A major soluble mediator that drives fibrosis is transforming growth factor (TGF) beta. It is hard to overestimate the importance of this molecule in tissue maintenance and repair. Changes in biologically active levels are principally due to activation of stores deposited in the extracellular matrix rather than from new biosynthesis. Biologically relevant levels of TGF beta are therefore hard to quantitate. Among many other functions, TGF beta leads to increased synthesis and reduced degradation of collagen. TGF beta has such a central role in maintenance of body function that direct inhibition is considered likely to be toxic. Other approaches e.g. inhibiting activation of TGF beta only in diseased tissue, have been undertaken and are in clinical trials. Other pro-fibrotic factors include platelet derived growth factor (PDGF) and interleukin-13 (IL-13), which are also subject to clinical trials.

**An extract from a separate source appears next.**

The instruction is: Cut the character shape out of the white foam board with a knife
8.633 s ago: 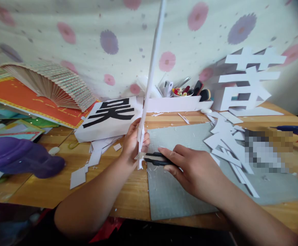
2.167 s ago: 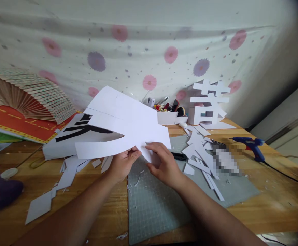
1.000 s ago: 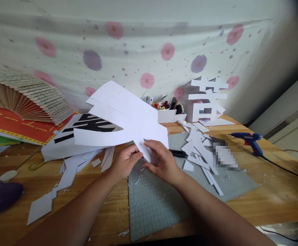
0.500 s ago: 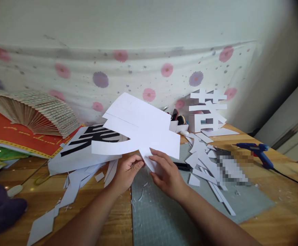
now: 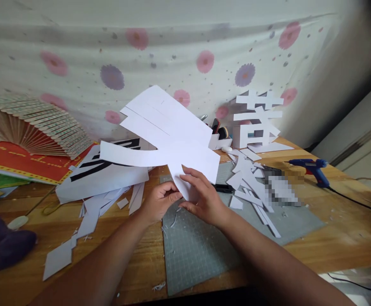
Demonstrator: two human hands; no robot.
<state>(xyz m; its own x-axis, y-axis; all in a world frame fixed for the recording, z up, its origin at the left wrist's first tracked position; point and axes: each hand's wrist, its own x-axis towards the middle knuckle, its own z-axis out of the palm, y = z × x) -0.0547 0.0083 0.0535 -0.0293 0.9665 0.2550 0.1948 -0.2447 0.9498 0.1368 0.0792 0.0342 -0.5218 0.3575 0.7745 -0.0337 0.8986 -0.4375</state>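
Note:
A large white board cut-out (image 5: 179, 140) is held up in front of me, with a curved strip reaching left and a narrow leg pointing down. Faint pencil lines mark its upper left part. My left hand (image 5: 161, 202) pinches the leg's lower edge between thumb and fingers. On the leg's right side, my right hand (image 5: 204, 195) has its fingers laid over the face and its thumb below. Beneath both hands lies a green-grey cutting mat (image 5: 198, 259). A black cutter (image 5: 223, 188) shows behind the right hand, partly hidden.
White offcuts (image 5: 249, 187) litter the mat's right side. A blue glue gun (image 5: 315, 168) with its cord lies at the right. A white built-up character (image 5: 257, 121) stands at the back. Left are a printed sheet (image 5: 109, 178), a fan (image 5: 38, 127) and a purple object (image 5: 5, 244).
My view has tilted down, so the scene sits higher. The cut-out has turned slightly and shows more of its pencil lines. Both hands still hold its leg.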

It is important to know that while we have described fibrosis as a response to injury in such a way that makes it appear to be an unavoidable consequence of severe and/or chronic injury, there are a number of situations in which this is not true. Invertebrate and some non-mammalian adult vertebrates have the ability to undergo regeneration of tissues far beyond human adults. Human fetal tissue is much more capable of undergoing regeneration than adult tissue even under conditions that would otherwise lead to fibrosis in the adult. Numerous correlative differences are known between adult and fetal tissue that might explain this difference including reduced inflammation, altered amount and characteristics of both the newly produced extracellular matrix and growth factors, and different cell signaling responses to injury. Finally, experimental evidence in adult mammals (typically in mice) shows that it is possible to reduce scar and enhance regeneration after injury via blockade of any of a large number of pathways. These are actively being pursued as therapeutics for human disease in a wide variety of settings with some modest success to date.